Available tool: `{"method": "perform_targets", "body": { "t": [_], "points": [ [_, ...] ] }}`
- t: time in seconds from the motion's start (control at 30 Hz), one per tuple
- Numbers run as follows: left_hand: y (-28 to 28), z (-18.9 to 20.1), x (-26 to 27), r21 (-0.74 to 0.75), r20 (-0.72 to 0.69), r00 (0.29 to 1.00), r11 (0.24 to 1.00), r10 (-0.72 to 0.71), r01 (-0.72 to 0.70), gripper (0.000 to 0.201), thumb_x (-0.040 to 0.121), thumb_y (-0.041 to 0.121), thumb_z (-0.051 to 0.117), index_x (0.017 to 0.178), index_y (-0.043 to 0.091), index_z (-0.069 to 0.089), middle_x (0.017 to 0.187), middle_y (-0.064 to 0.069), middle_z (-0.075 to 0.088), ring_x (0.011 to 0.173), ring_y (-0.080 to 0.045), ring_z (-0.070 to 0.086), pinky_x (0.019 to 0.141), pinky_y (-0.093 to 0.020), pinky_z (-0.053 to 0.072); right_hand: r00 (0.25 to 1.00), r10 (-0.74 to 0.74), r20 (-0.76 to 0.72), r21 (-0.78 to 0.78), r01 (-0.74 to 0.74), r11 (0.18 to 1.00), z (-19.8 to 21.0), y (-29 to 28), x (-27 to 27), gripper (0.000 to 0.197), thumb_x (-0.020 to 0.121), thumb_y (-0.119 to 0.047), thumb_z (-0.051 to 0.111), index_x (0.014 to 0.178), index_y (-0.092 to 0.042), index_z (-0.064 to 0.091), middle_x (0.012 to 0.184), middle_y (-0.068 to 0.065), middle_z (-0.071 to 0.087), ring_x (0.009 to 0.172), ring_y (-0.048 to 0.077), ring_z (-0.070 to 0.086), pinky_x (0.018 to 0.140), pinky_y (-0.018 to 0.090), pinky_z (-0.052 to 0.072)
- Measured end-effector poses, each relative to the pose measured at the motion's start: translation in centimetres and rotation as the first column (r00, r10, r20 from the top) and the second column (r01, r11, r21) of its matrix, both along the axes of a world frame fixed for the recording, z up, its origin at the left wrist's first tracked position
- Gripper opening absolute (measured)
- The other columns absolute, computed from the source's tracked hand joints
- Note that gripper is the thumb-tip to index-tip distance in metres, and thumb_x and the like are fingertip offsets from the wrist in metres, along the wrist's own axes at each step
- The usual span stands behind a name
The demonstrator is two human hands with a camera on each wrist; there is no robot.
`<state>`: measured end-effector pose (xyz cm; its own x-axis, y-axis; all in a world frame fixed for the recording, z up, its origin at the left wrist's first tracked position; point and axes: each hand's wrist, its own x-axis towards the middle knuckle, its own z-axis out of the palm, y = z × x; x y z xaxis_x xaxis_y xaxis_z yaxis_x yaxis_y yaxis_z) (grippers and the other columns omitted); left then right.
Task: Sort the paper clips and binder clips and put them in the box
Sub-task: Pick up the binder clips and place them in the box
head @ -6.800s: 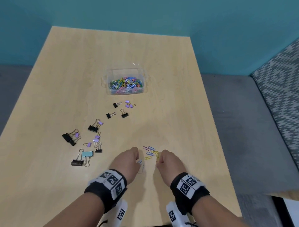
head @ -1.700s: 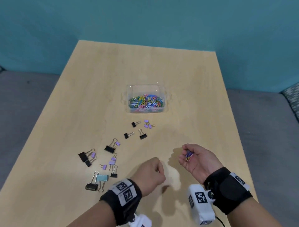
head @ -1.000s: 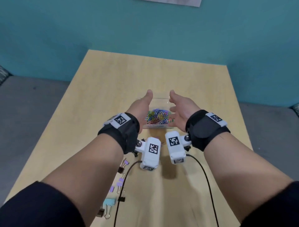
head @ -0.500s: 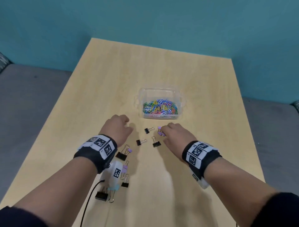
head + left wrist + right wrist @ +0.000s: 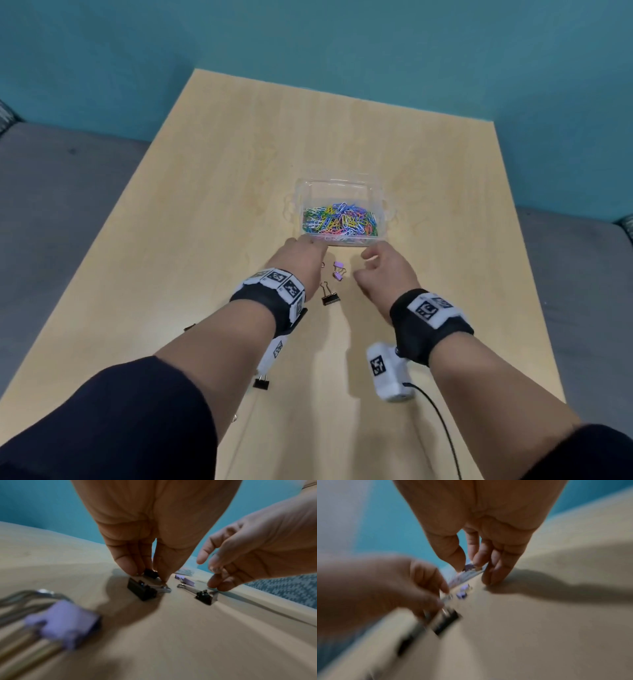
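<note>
A clear plastic box (image 5: pixel 342 185) holding several coloured paper clips (image 5: pixel 340 222) stands mid-table. Just in front of it my left hand (image 5: pixel 301 257) comes down on two small black binder clips. Its thumb and fingers (image 5: pixel 147 572) pinch the farther clip (image 5: pixel 150 573), while the nearer one (image 5: pixel 142 591) lies free. My right hand (image 5: pixel 366 265) hovers to the right, its fingers (image 5: pixel 496 568) loosely curled with nothing in them. Between the hands lie two purple binder clips (image 5: pixel 339 274) and a third black binder clip (image 5: pixel 330 298), also in the left wrist view (image 5: pixel 204 597).
More binder clips lie behind my left wrist: a black one (image 5: pixel 261 383) and a blurred purple one (image 5: pixel 65 622). A camera cable (image 5: pixel 442 428) trails from my right wrist. The table's right edge (image 5: pixel 513 240) drops to grey floor; a teal wall stands behind.
Both hands have moved forward toward the box. My left hand has shifted right onto the black binder clips, and my right hand has come off the purple ones.
</note>
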<state>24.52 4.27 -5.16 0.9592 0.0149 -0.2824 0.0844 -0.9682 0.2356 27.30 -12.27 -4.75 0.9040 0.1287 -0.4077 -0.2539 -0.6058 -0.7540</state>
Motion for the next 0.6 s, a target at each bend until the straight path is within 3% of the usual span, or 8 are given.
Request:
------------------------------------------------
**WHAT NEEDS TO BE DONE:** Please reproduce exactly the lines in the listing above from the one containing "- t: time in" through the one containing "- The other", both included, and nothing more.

**RESPONSE TO THIS TASK:**
- t: time in seconds from the motion's start (control at 30 Hz), one per tuple
- Numbers run as follows: left_hand: y (-28 to 28), z (-18.9 to 20.1), x (-26 to 27), r21 (-0.74 to 0.75), r20 (-0.72 to 0.69), r00 (0.29 to 1.00), r11 (0.24 to 1.00), r10 (-0.72 to 0.71), r01 (-0.72 to 0.70), gripper (0.000 to 0.201), thumb_x (-0.040 to 0.121), thumb_y (-0.041 to 0.121), thumb_z (-0.051 to 0.117), index_x (0.017 to 0.178), index_y (-0.043 to 0.091), index_z (-0.069 to 0.089), middle_x (0.017 to 0.187), middle_y (-0.064 to 0.069), middle_z (-0.075 to 0.088), ring_x (0.011 to 0.173), ring_y (-0.080 to 0.045), ring_z (-0.070 to 0.086), pinky_x (0.019 to 0.141), pinky_y (-0.093 to 0.020), pinky_z (-0.053 to 0.072); right_hand: r00 (0.25 to 1.00), r10 (-0.74 to 0.74), r20 (-0.76 to 0.72), r21 (-0.78 to 0.78), r01 (-0.74 to 0.74), r11 (0.18 to 1.00), z (-19.8 to 21.0), y (-29 to 28), x (-27 to 27), gripper (0.000 to 0.197), thumb_x (-0.020 to 0.121), thumb_y (-0.119 to 0.047), thumb_z (-0.051 to 0.111), index_x (0.014 to 0.178), index_y (-0.092 to 0.042), index_z (-0.064 to 0.091), middle_x (0.012 to 0.184), middle_y (-0.068 to 0.065), middle_z (-0.071 to 0.087), ring_x (0.009 to 0.172), ring_y (-0.048 to 0.077), ring_z (-0.070 to 0.086), pinky_x (0.018 to 0.140), pinky_y (-0.018 to 0.090), pinky_z (-0.052 to 0.072)
- Measured end-effector poses, each relative to the pose measured at the motion's start: translation in centimetres and rotation as the first column (r00, r10, r20 from the top) and the second column (r01, r11, r21) of its matrix, both along the axes of a world frame fixed for the recording, z up, its origin at the left wrist's first tracked position
- Gripper opening absolute (measured)
- The other columns absolute, computed from the source's tracked hand joints

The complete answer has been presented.